**THE TASK:** The answer must be a single number: how many lines in the entries below contain the word "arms".

**Collected data:**
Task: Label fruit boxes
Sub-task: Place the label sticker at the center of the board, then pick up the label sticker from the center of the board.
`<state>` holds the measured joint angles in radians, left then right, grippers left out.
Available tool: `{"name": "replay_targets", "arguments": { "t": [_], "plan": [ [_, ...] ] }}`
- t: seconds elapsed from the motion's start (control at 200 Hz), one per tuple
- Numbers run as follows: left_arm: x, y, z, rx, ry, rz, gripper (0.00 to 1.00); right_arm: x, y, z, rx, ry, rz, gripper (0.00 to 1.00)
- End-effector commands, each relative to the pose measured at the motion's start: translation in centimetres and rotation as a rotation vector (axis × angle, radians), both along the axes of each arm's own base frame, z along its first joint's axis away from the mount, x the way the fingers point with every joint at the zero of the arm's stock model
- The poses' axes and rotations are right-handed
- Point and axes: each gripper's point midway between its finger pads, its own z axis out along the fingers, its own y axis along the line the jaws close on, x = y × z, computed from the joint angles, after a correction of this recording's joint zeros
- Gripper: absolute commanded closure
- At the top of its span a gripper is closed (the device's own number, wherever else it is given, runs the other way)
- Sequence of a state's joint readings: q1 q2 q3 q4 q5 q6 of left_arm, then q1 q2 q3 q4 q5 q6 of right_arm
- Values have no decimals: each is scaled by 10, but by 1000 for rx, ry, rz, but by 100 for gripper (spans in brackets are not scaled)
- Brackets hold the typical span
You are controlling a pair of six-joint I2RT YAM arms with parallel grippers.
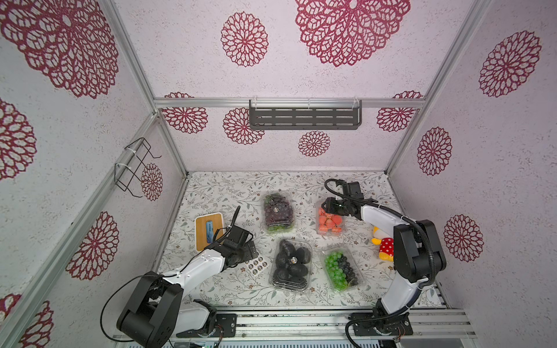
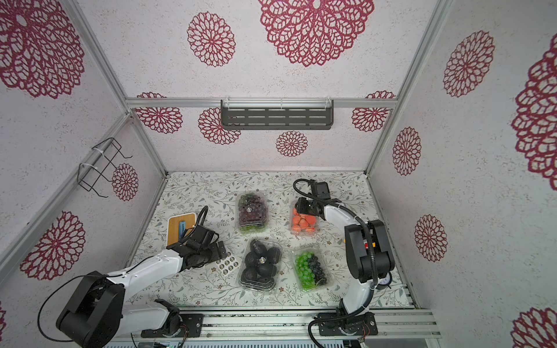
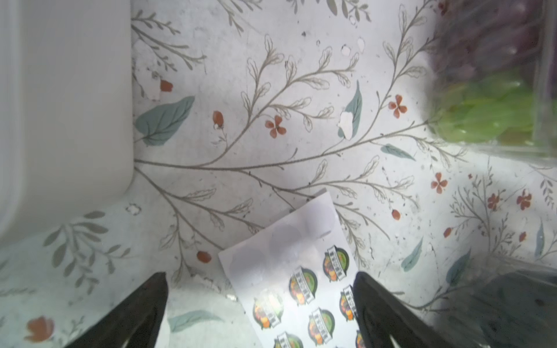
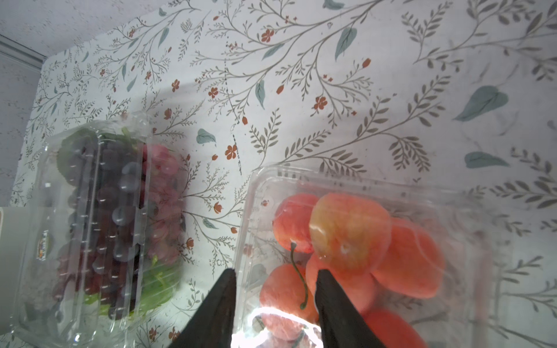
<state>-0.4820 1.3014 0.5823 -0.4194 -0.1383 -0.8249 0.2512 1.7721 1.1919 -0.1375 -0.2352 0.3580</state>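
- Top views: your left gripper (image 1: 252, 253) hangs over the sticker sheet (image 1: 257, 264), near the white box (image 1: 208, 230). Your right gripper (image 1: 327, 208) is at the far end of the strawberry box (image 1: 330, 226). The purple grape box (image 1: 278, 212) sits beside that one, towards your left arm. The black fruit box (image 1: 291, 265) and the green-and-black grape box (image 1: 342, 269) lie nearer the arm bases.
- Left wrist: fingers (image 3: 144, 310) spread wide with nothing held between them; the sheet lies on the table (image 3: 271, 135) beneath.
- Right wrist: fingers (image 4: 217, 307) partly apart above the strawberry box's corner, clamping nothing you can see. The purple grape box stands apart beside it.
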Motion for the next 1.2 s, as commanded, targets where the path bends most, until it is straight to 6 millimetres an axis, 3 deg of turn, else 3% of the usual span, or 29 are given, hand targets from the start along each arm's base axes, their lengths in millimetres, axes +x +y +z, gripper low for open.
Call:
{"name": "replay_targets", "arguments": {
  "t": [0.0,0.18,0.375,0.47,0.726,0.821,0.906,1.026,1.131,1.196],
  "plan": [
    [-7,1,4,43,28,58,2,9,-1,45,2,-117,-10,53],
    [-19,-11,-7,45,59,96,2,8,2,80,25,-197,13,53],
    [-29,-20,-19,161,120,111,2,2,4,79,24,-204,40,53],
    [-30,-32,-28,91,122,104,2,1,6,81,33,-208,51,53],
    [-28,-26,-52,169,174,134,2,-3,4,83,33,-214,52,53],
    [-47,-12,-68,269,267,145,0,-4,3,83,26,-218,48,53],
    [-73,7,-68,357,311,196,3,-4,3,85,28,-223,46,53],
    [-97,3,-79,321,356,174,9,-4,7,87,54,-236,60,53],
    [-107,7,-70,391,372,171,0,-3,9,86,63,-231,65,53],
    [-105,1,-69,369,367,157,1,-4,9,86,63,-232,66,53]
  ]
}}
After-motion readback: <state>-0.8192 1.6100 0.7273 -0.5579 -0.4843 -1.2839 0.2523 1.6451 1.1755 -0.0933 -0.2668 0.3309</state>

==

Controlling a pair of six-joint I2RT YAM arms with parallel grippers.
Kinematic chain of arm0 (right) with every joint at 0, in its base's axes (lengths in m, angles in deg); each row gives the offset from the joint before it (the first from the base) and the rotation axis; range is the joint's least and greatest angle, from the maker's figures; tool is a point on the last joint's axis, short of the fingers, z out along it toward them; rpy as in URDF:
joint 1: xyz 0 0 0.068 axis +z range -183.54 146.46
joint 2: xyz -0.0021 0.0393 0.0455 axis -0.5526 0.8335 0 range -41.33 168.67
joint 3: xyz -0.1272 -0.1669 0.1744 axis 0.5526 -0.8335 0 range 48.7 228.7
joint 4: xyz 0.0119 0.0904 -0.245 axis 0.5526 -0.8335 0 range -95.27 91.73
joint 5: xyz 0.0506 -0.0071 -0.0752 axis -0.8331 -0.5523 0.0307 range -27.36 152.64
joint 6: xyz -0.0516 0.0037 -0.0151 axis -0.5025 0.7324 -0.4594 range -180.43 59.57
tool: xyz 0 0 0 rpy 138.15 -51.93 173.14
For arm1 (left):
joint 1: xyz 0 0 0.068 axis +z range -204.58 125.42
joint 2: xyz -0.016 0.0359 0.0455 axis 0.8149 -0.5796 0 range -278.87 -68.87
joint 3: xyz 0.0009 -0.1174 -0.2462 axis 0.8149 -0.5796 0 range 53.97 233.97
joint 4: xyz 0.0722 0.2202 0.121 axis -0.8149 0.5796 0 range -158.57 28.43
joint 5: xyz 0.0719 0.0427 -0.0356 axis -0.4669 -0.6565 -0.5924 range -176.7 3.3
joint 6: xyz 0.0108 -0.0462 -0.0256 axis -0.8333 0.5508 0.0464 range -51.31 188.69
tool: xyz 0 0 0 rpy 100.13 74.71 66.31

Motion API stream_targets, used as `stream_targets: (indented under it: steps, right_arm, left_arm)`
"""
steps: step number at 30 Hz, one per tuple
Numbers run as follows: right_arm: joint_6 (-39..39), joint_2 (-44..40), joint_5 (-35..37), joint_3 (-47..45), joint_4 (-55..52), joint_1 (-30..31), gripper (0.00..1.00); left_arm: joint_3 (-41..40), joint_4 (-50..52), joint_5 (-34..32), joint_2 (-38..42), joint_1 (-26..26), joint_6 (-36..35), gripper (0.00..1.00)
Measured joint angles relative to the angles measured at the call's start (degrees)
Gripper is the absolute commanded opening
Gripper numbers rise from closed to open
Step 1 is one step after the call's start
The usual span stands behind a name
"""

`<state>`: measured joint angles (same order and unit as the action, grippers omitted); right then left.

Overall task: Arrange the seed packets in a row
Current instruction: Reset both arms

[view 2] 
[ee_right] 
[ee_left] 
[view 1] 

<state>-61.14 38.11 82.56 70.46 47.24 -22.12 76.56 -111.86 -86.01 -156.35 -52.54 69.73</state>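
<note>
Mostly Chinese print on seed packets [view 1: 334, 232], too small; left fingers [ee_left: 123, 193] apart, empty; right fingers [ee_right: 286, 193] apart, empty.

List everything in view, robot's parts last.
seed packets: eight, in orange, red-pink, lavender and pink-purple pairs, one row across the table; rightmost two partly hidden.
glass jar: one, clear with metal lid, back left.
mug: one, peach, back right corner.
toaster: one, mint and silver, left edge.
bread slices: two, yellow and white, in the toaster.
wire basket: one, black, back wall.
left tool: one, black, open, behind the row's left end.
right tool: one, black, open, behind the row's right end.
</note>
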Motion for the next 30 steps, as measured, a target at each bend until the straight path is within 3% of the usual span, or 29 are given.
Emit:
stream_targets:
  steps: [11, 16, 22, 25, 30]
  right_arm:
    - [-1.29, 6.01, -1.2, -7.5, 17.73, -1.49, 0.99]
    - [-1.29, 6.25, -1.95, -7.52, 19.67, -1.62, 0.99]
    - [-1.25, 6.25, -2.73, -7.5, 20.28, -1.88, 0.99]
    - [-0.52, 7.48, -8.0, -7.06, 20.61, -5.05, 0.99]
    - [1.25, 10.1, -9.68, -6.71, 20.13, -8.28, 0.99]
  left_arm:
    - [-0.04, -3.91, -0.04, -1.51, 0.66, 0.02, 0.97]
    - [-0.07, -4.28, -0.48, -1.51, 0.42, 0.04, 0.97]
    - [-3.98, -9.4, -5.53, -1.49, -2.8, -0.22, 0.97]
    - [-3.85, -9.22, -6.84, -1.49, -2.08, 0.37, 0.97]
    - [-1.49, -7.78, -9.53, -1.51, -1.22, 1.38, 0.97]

**REPLY:** 3